> _DESCRIPTION OF THE TASK_: In the data that follows, count each line with the string "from"; the reply is the number only.

> _DATASET EXCERPT_:

---+---

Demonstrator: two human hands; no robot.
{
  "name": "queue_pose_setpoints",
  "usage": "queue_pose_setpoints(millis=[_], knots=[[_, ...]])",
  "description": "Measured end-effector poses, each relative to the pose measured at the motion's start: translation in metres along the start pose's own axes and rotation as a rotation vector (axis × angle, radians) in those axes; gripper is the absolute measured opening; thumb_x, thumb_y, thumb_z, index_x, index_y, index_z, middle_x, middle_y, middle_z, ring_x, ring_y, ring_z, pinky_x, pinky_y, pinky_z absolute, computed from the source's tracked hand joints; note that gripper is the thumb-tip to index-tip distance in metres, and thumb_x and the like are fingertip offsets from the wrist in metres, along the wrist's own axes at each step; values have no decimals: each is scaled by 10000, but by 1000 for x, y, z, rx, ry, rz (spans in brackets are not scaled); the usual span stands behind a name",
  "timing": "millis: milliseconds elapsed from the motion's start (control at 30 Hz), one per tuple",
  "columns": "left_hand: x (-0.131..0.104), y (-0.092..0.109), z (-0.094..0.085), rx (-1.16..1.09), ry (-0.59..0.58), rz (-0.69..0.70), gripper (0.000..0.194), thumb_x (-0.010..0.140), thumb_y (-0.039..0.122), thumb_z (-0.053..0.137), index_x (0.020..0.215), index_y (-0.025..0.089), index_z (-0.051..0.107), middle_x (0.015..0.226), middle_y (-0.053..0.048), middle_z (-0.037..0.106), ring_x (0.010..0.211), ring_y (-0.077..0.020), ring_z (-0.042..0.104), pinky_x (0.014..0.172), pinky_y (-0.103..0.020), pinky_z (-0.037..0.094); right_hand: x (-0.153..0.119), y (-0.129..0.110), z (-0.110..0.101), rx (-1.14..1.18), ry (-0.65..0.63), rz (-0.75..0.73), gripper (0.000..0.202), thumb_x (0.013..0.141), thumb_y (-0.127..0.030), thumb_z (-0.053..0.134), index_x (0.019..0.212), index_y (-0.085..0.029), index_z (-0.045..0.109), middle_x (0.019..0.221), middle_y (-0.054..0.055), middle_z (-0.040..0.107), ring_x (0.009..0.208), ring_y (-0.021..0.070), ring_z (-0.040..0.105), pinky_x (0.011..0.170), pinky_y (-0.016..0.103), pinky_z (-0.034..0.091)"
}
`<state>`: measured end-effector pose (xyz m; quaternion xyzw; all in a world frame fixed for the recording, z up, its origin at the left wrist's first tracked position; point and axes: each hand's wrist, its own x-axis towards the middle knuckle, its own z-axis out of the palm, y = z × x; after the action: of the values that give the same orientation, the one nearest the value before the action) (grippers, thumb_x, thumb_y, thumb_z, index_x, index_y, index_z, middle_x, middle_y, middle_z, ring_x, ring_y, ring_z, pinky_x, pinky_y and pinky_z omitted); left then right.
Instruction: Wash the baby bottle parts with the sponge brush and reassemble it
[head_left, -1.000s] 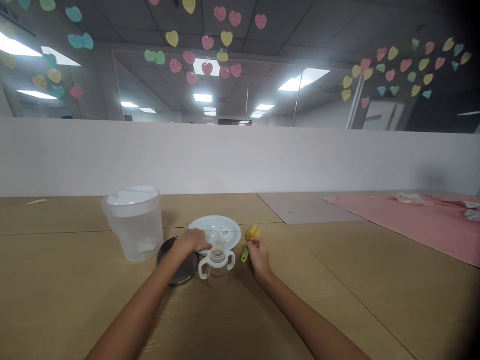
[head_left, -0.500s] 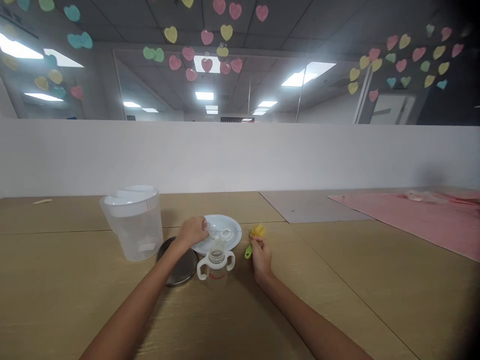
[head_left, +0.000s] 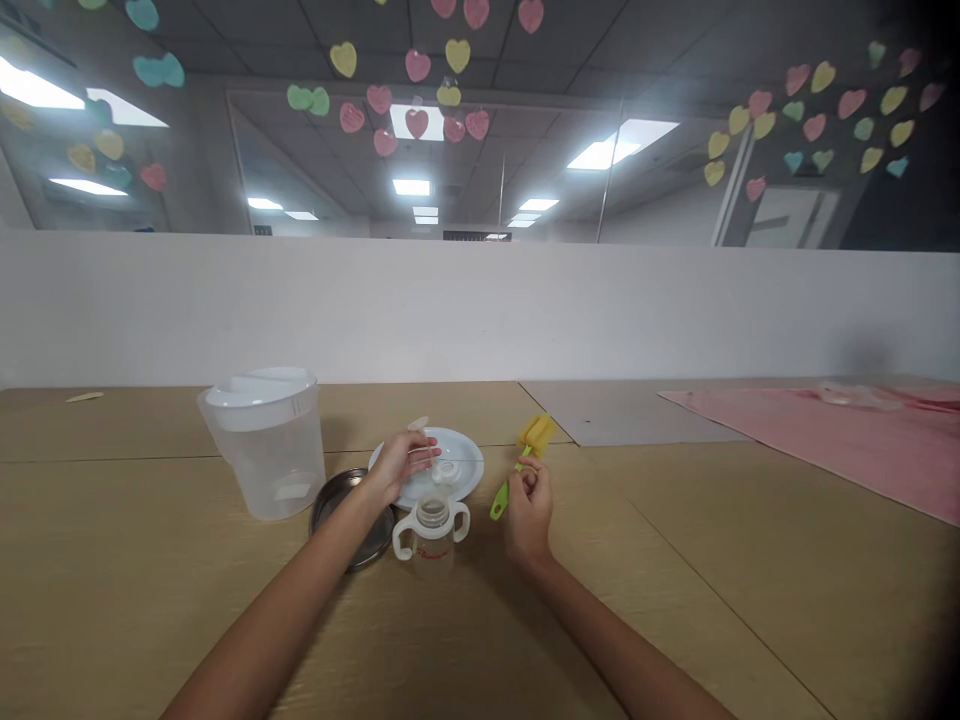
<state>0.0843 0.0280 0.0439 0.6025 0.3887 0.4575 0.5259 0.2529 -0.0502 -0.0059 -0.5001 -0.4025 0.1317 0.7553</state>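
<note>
Left hand (head_left: 401, 465): raised over the white plate (head_left: 474, 468), gripping, as far as I can tell, a see-through piece (head_left: 419, 424), shape unclear to me. Right hand (head_left: 529, 512): closed on a yellow-headed brush (head_left: 537, 435) with green handle, tilted above the worktop (head_left: 675, 610). Two-handled bottle (head_left: 433, 551): upright, uncapped, between the arms, before the plate. Metal dish (head_left: 325, 510): partly behind the left forearm. Step, I judge: handling brush and piece together. Next move: calls for clearance above the bottle.
</note>
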Motion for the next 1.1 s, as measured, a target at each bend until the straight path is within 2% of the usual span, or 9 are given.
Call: queue_pose_setpoints(millis=[100, 200, 333, 433, 533, 633, 800, 967, 1100], knots=[[2, 1, -1, -82, 55, -3, 219, 741, 319, 515, 845, 137, 579, 937, -119, 673, 831, -178, 654, 716, -271, 524, -5, -16, 1, 80, -59, -18, 421, 790, -361, 502, 1160, -215, 364, 650, -75, 463, 543, 117, 566, 524, 232, 451], [3, 4, -1, -116, 101, 27, 274, 691, 330, 594, 866, 120, 596, 883, -100, 673, 793, -158, 640, 721, -260, 505, -11, -29, 1, 41, -165, -60, 493, 810, -377, 502, 1241, -215, 326, 765, -28, 539, 582, 128, 617, 533, 240, 470], [1, 12, 0, -120, 117, 87, 350, 642, 374, 663, 865, 107, 625, 744, -58, 660, 710, -139, 614, 671, -247, 475, -14, -31, -3, -179, -305, -181, 423, 862, -369, 432, 1249, -199, 415, 797, 17, 598, 616, 133, 597, 584, 256, 471], [-3, 20, 2, -94, 123, 131, 359, 612, 377, 683, 841, 105, 638, 656, -27, 635, 646, -129, 587, 626, -240, 449, -13, -26, -4, -332, -320, -320, 334, 884, -351, 390, 1157, -210, 523, 932, 64, 618, 768, 164, 587, 667, 278, 467], [-7, 27, 4, -68, 144, 164, 315, 600, 350, 683, 801, 111, 643, 676, -29, 646, 655, -131, 586, 646, -244, 450, -11, -22, -4, -407, -369, -416, 305, 885, -325, 380, 1106, -216, 559, 938, 58, 611, 814, 168, 566, 708, 282, 453], [-9, 32, 5, -45, 162, 187, 286, 593, 336, 684, 771, 117, 644, 691, -34, 655, 664, -140, 593, 661, -254, 453, -7, -20, -4, -432, -362, -387, 305, 875, -330, 383, 1095, -206, 555, 901, 50, 598, 781, 165, 547, 694, 278, 441], [-11, 36, 6, -2, 176, 237, 253, 591, 304, 681, 759, 120, 640, 707, -38, 653, 670, -140, 595, 664, -251, 457, 4, -20, -8, -443, -268, -227, 316, 832, -334, 407, 1075, -181, 540, 733, 1, 518, 657, 151, 498, 614, 255, 416], [-9, 34, 4, 64, 189, 304, 265, 610, 315, 681, 788, 124, 637, 730, -45, 652, 663, -135, 591, 642, -247, 463, 2, -17, -7, -536, -424, -295, 318, 828, -344, 394, 1026, -166, 567, 714, 10, 528, 644, 153, 492, 612, 260, 403], [-8, 34, 1, 79, 168, 300, 289, 605, 329, 697, 798, 123, 633, 701, -33, 634, 613, -124, 569, 592, -239, 447, -2, -17, -6, -569, -439, -323, 339, 827, -339, 380, 1038, -156, 572, 716, 24, 554, 641, 160, 502, 613, 266, 403]])
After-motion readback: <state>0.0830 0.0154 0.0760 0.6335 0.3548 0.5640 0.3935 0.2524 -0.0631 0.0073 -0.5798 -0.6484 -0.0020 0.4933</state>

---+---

> _RESULT OF THE TASK_: 2